DATASET EXTRACT.

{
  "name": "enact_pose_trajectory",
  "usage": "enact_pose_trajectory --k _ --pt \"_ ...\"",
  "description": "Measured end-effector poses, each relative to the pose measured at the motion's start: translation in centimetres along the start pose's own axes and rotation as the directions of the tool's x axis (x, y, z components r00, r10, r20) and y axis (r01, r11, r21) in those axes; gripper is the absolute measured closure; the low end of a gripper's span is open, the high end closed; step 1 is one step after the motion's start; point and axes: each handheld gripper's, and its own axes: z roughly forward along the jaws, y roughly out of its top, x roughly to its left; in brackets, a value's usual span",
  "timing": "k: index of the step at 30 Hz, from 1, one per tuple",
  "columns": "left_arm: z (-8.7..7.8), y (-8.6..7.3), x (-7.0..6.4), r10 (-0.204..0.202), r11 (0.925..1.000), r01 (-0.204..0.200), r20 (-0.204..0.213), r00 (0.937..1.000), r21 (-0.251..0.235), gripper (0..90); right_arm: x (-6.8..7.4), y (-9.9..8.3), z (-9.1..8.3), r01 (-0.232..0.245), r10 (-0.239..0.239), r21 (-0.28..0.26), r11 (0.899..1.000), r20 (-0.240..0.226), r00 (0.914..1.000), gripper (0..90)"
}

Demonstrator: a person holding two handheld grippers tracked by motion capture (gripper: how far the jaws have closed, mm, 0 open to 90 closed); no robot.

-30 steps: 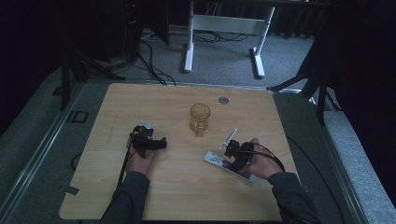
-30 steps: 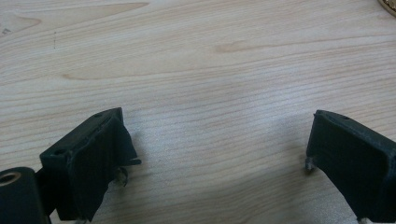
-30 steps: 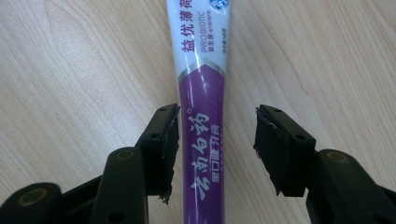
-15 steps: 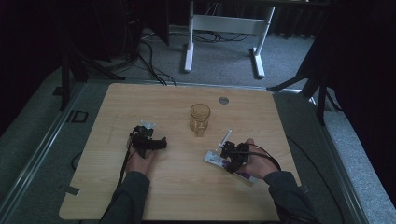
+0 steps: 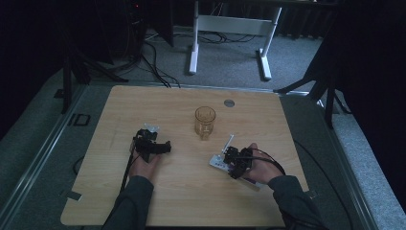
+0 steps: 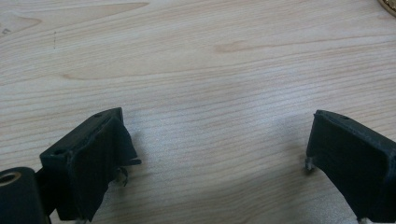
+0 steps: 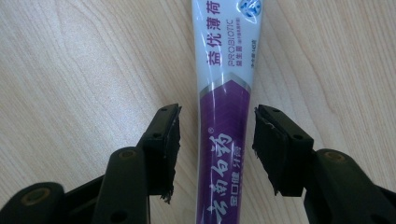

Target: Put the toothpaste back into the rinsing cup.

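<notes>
The right gripper's (image 7: pixel 215 149) fingers (image 7: pixel 166 140) stand part open, either side of a toothpaste tube (image 7: pixel 224 93), white above, purple below, flat on the tabletop (image 5: pixel 182 191) at near right. The left gripper (image 6: pixel 215 158) gapes wide, holding nothing.

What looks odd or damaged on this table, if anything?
Nothing is spilled or broken. The toothpaste tube lies flat between the open right gripper jaws, the glass stands upright, and the left gripper pads look a little frayed.
</notes>
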Motion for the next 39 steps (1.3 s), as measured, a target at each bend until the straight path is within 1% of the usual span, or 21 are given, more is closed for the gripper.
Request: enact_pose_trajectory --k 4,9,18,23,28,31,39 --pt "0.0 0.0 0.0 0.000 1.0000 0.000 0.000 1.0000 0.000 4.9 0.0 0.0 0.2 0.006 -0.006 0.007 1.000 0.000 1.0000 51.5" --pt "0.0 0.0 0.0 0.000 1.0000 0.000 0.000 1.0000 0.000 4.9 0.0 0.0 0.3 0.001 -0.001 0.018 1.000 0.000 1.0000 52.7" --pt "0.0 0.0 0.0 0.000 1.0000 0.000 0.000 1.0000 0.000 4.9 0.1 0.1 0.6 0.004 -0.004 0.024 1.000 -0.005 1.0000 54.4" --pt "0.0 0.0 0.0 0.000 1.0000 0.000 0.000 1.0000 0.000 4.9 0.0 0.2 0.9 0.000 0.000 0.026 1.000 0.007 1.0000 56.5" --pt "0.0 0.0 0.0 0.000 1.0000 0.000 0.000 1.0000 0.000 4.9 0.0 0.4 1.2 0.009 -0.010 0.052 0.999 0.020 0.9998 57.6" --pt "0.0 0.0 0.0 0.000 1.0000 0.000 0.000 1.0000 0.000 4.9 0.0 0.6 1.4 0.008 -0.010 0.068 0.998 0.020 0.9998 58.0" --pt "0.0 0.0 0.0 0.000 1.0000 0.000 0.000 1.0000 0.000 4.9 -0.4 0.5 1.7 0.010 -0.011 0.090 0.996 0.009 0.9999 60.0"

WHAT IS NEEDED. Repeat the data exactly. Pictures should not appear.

ANSWER SECTION.
{
  "name": "enact_pose_trajectory",
  "usage": "enact_pose_trajectory --k _ --pt \"_ ...\"",
  "description": "Measured end-effector poses, each relative to the pose measured at the motion's start: translation in centimetres along the start pose's own axes and rotation as the directions of the tool's x axis (x, y, z components r00, r10, r20) and y axis (r01, r11, r21) in those axes; gripper is the absolute measured closure; the low end of a gripper's span is open, the high end closed; step 1 is one step after the motion's start; point and axes: each handheld gripper's, and its own axes: z roughly forward along the jaws, y roughly out of its top, x roughly to its left; in brackets, a value's usual span",
  "timing": "k: index of the step at 30 Hz, from 1, one per tuple",
  "columns": "left_arm: z (-8.7..7.8), y (-8.6..7.3), x (-7.0..6.4), r10 (-0.204..0.202), r11 (0.925..1.000), r01 (-0.204..0.200), r20 (-0.204..0.213), r00 (0.937..1.000), r21 (-0.251..0.235), gripper (0..90); right_arm: x (-6.8..7.4), y (-9.9..8.3), z (-9.1..8.3), r01 (-0.232..0.245), r10 (-0.239..0.239), r21 (-0.28..0.26), r11 (0.899..1.000), r20 (-0.240..0.226), r00 (0.914..1.000), gripper (0..90)"
}

Demonstrator: a person holding two handheld grippers tracked by motion capture (gripper: how far the jaws have closed, mm, 0 open to 90 closed); no robot.

-30 steps: 
-30 steps: 
-30 steps: 
-15 steps: 
+0 steps: 
+0 steps: 
+0 steps: 

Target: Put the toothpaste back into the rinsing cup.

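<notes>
The right gripper's (image 7: pixel 215 149) fingers (image 7: pixel 166 140) stand part open, either side of a toothpaste tube (image 7: pixel 224 93), white above, purple below, flat on the tabletop (image 5: pixel 182 191) at near right. The left gripper (image 6: pixel 215 158) gapes wide, holding nothing.

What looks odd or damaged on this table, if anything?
Nothing is spilled or broken. The toothpaste tube lies flat between the open right gripper jaws, the glass stands upright, and the left gripper pads look a little frayed.
</notes>
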Motion for the next 39 steps (1.3 s), as measured, a target at each bend until the straight path is within 1% of the usual span, or 21 are given, more is closed for the gripper.
Request: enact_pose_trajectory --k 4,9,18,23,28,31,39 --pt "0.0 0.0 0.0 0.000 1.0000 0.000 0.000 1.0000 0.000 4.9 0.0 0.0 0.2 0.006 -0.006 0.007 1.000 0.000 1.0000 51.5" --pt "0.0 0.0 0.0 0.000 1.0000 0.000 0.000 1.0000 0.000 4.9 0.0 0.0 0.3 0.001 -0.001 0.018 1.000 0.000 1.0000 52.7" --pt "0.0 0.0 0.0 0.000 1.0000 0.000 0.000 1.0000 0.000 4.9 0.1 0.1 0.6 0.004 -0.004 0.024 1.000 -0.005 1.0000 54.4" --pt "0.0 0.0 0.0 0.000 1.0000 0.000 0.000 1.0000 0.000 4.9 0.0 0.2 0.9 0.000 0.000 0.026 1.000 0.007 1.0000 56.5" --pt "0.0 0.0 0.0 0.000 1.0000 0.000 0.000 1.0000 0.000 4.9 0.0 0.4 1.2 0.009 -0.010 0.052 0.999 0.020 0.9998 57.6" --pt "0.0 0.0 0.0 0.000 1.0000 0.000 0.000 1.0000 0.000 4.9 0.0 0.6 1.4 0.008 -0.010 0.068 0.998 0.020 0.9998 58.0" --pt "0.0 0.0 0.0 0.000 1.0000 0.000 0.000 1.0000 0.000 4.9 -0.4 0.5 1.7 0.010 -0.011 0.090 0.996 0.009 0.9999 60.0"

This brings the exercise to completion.